WHAT TO DO
Track down every line below that holds "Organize" and copy it.

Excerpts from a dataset
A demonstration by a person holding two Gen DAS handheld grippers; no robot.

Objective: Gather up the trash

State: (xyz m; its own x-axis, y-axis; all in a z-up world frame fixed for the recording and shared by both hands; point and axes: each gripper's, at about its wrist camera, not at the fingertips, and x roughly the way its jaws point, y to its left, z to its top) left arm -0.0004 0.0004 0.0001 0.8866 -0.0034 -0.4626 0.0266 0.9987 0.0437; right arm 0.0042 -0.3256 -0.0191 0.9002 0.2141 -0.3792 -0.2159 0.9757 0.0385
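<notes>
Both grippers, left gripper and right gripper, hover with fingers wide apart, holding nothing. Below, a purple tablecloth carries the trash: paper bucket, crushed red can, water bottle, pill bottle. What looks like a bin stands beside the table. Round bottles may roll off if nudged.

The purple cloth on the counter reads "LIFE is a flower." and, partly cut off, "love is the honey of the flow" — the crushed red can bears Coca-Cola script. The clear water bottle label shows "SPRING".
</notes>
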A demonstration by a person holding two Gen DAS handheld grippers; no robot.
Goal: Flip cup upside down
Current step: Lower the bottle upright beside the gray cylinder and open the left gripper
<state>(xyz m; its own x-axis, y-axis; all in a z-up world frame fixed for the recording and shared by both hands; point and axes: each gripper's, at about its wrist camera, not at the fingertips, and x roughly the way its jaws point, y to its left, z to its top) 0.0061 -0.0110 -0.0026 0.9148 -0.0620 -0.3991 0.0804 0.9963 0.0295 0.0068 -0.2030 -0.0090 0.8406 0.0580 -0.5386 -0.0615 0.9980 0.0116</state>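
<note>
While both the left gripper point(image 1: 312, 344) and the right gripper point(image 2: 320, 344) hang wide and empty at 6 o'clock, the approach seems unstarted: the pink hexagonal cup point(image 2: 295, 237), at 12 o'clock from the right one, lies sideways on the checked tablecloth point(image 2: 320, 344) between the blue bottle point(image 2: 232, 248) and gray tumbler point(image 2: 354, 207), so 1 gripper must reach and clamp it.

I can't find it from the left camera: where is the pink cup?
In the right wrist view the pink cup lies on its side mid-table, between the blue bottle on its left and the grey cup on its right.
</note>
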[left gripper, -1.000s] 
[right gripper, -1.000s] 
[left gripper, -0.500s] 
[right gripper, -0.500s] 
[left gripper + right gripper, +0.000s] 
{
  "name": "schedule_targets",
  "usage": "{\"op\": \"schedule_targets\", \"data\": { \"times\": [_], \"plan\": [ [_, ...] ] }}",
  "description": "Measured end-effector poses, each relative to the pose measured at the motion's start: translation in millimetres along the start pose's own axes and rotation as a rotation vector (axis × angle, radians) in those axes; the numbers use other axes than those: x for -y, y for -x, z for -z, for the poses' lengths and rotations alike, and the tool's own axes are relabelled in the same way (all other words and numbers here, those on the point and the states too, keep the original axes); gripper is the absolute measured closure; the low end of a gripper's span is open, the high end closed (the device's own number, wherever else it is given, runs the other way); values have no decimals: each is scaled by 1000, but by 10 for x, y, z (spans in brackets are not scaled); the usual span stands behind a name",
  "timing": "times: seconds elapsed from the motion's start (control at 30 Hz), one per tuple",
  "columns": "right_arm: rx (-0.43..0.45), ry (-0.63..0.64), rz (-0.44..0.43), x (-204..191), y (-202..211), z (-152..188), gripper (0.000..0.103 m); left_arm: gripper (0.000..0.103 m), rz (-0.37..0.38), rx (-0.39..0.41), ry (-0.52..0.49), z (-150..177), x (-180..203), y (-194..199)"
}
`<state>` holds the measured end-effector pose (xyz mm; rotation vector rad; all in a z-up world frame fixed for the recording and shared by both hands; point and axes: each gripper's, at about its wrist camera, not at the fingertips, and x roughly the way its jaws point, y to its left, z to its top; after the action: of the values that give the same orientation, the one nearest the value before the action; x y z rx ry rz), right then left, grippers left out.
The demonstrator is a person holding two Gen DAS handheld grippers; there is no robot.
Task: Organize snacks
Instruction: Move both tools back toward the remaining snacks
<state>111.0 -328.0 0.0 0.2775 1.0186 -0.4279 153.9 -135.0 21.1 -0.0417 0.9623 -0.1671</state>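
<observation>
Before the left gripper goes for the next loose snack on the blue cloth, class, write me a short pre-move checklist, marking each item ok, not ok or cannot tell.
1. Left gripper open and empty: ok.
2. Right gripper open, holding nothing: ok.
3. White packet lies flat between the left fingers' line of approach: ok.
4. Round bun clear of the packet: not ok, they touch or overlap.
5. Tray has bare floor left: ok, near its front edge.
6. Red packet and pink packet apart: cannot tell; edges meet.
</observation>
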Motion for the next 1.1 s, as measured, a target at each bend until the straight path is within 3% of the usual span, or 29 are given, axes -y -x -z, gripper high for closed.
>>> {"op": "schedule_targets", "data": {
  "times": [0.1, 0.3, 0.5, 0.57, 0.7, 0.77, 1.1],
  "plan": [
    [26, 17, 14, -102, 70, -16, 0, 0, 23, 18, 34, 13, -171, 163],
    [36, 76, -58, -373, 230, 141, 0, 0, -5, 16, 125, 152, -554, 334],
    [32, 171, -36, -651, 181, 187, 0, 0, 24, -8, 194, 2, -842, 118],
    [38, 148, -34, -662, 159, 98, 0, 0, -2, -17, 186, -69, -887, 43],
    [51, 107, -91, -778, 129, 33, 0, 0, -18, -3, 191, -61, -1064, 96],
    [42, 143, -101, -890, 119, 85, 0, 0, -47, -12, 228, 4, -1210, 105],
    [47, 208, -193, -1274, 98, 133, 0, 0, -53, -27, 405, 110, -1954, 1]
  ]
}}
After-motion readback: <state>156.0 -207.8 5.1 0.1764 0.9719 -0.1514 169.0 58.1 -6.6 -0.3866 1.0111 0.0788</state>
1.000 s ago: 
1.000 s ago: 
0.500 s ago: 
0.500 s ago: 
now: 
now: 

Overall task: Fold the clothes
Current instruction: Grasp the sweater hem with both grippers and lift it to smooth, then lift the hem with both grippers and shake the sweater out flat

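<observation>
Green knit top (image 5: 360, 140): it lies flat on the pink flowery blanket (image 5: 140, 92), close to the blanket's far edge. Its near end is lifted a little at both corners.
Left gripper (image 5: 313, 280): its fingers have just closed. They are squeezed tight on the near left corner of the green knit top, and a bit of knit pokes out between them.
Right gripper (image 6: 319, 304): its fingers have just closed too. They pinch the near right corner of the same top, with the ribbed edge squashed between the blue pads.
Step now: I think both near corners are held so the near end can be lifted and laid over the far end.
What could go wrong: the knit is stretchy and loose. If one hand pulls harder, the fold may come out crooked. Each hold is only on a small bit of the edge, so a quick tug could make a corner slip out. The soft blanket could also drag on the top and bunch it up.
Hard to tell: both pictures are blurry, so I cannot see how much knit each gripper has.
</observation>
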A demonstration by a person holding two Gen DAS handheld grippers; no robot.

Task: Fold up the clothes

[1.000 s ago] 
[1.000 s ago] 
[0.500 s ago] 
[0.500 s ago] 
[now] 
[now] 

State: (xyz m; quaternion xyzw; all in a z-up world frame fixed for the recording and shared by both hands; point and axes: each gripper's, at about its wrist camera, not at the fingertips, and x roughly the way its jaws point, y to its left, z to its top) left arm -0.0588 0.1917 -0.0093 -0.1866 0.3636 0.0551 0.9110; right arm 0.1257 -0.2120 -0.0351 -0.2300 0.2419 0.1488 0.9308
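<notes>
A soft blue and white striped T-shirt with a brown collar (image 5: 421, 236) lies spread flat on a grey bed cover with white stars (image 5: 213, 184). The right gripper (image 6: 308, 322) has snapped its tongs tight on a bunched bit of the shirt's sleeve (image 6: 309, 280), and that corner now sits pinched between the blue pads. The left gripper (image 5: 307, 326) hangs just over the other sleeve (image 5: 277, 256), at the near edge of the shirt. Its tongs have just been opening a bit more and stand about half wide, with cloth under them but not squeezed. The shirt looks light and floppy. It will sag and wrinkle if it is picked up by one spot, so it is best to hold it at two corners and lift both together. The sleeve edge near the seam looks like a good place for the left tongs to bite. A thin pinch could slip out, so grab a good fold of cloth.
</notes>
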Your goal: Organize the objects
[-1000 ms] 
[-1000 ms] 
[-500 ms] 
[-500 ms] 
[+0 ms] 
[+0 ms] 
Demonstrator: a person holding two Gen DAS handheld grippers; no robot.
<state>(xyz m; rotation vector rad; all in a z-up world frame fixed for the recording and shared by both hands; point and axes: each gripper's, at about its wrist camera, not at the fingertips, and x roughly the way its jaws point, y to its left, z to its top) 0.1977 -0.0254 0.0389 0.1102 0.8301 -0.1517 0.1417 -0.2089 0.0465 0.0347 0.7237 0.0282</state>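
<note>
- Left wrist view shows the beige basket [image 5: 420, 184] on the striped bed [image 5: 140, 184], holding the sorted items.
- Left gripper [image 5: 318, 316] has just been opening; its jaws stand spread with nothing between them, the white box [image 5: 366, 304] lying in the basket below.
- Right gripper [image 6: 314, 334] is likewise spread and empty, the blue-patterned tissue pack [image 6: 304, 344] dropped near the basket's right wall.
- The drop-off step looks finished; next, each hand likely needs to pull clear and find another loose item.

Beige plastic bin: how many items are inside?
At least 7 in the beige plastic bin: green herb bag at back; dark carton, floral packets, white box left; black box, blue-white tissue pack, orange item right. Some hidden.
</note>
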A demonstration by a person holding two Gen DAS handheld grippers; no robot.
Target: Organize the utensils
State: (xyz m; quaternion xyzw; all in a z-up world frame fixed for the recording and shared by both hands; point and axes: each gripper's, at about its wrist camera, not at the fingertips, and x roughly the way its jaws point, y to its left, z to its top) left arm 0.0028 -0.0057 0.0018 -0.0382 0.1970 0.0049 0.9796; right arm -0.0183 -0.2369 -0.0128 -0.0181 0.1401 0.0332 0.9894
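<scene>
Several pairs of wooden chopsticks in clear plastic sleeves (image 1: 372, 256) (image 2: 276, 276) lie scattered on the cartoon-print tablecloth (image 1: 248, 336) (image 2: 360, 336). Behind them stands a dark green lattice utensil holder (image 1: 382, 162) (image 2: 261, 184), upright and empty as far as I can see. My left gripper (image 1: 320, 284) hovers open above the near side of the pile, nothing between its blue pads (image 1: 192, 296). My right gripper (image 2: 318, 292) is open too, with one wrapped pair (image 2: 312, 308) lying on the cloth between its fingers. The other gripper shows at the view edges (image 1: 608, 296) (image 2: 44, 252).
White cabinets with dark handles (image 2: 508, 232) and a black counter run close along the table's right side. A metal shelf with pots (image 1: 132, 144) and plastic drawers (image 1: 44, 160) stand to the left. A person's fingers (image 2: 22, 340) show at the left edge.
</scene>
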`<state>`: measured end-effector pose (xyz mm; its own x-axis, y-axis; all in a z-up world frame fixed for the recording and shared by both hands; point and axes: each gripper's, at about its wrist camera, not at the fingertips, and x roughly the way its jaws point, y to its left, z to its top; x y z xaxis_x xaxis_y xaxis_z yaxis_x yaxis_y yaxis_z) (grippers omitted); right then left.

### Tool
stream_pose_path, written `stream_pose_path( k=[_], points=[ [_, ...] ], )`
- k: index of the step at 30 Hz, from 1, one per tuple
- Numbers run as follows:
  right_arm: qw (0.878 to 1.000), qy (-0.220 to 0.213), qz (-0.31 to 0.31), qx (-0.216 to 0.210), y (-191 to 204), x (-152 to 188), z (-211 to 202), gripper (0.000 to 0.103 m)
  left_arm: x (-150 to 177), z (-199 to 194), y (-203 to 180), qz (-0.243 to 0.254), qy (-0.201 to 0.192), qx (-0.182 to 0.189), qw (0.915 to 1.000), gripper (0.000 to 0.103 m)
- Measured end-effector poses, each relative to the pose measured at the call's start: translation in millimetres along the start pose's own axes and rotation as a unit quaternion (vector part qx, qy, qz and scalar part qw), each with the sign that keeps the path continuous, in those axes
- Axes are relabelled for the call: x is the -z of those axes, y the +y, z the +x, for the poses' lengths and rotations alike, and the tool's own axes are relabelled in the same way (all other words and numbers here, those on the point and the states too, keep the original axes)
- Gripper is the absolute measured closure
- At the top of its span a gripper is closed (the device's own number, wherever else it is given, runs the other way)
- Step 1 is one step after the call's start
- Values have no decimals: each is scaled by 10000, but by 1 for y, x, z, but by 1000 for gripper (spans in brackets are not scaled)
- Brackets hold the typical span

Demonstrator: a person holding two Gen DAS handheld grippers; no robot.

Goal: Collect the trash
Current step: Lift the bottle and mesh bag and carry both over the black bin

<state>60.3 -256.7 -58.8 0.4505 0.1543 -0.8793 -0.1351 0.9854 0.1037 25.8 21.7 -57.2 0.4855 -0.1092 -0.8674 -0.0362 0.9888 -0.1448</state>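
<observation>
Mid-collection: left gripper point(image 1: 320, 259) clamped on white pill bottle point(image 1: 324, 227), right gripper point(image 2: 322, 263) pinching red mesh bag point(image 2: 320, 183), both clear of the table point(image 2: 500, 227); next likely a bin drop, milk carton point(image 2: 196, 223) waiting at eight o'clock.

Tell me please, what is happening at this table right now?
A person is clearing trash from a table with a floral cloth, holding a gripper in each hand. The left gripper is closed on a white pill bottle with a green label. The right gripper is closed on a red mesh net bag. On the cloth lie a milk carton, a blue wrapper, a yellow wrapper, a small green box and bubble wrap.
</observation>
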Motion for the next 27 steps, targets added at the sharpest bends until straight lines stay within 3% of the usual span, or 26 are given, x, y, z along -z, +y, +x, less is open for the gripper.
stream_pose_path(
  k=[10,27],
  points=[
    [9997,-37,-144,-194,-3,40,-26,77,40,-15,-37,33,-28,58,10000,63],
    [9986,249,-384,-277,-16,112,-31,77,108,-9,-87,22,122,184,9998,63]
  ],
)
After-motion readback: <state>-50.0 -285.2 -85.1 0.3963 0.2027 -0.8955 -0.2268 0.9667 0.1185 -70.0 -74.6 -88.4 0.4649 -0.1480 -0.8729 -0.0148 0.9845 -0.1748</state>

WRITTEN ANSWER
Task: Organize snacks
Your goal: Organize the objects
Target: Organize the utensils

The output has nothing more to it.